Roger Ebert Home

The General

Ebert Thumbs Up

There is a certain honor in sticking to your guns, even if they are the wrong guns. Martin Cahill, the subject of John Boorman's "The General," was for many years the most famous professional criminal in Ireland, a man who copied Robin Hood, up to a point: He stole from the rich and gave to himself.

He was as stubborn a man as ever was born, and so clever that even though he was a villain, he inspired grudging admiration even from the police. He was shot dead in 1994 by the Irish Republican Army after getting involved in politics, the one thing in Ireland more dangerous than crime.

Boorman, whose films have ranged from "Deliverance" to "Excalibur," had one close brush with Cahill, who broke into his house and stole the gold record he was awarded for "Dueling Banjos," the hit single from "Deliverance." The movie includes that episode; when Cahill gets the record home and finds it is not really made of gold, it confirms his low regard for straight society. Most of the time he was more lucky; his lifetime haul is estimated at $60 million.

Cahill is played in "The General" by Brendan Gleeson, an expert Irish actor (he was Hamish, Mel Gibson's sidekick, in "Braveheart") who succeeds in doing two things not easy for an actor: He creates the illusion that we are looking at Cahill himself, and he makes us admit we like him, despite his vicious streak. Gleeson and Boorman, who wrote his own screenplay, look unblinkingly at horrors, and then find the other side of the coin.
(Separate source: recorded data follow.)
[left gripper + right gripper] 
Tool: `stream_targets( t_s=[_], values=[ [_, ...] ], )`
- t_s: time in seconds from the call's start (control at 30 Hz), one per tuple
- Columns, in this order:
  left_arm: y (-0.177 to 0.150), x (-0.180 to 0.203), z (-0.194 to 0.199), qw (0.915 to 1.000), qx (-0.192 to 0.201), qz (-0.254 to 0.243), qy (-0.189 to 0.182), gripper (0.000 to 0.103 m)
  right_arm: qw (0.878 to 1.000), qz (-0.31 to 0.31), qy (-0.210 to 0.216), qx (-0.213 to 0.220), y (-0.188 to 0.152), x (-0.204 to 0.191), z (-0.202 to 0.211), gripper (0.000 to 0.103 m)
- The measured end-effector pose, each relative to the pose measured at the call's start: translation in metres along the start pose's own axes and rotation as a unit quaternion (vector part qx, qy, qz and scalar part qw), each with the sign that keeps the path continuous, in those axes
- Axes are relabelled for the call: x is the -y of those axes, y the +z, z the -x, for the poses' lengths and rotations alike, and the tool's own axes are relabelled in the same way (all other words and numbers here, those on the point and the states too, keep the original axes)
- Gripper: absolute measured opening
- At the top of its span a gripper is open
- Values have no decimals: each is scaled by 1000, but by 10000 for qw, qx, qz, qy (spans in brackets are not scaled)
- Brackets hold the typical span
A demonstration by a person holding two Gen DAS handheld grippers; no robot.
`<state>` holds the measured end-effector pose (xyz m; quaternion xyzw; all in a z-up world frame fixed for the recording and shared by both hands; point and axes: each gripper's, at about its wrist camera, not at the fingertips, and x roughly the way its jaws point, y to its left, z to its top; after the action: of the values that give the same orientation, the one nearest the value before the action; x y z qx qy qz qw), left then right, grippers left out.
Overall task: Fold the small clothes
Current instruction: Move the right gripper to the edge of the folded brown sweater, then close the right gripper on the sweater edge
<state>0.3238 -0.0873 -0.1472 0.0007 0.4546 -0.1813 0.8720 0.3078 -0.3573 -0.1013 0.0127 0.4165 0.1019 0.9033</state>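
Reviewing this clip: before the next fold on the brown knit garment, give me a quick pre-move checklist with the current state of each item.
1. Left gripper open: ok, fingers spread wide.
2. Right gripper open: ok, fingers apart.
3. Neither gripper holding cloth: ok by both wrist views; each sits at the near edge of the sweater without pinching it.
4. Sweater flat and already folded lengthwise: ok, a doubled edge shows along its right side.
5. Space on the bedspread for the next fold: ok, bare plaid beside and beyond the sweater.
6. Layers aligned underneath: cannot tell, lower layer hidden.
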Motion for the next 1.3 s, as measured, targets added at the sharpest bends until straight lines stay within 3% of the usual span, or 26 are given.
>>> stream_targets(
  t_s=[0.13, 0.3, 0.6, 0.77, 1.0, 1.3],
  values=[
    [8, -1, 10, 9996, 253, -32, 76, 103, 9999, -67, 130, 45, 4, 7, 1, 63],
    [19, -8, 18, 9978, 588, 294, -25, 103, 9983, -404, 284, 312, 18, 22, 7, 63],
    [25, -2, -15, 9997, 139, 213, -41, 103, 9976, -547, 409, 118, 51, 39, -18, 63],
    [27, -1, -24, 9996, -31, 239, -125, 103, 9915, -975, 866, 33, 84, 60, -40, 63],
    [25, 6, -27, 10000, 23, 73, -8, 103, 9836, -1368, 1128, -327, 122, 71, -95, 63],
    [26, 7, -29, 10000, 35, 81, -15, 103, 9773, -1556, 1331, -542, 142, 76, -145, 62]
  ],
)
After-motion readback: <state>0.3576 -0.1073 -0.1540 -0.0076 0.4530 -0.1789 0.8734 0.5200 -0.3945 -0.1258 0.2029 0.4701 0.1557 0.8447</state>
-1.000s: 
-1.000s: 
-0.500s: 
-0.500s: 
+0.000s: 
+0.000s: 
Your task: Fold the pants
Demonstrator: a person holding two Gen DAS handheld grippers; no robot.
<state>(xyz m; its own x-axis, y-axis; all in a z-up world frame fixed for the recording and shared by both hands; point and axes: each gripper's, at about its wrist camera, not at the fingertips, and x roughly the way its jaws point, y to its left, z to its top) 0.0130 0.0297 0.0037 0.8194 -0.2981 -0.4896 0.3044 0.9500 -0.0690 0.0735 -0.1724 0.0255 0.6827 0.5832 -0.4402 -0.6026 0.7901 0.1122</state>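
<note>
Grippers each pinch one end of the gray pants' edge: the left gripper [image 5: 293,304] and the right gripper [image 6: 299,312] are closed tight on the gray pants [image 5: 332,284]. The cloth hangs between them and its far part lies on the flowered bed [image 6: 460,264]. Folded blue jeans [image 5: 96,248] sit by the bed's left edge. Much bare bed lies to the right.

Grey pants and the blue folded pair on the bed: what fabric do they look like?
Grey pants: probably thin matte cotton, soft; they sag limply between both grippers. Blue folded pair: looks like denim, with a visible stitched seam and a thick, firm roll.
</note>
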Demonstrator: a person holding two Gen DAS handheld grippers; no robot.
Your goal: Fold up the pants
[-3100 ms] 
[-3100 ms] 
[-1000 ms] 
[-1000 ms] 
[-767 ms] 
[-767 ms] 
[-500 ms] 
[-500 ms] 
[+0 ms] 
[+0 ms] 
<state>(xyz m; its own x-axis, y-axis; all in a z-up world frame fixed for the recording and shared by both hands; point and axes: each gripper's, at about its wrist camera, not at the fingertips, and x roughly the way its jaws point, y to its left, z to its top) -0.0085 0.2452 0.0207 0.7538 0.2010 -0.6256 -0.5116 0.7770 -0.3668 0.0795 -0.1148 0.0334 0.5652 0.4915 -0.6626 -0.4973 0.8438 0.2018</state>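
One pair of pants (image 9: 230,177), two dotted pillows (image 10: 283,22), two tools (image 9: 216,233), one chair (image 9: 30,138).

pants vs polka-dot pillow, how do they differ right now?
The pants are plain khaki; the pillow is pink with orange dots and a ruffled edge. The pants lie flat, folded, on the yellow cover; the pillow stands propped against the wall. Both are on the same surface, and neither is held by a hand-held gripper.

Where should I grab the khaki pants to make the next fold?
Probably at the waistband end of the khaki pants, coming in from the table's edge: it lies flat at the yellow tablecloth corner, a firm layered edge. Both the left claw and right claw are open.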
Consider a scene where Cahill suspects a longtime partner of ratting to the cops. To get a confession out of him, he nails him to a snooker table. The man protests his innocence. Finally Cahill pulls out the nails, observing, "No one can stand that much pain without talking." Then he personally takes him to the hospital, reassuring him, "You came through with flying colors." Look on the positive side: Cahill at least has the integrity to pound the nails himself and not leave it to a flunky. And he's man enough to admit his mistake.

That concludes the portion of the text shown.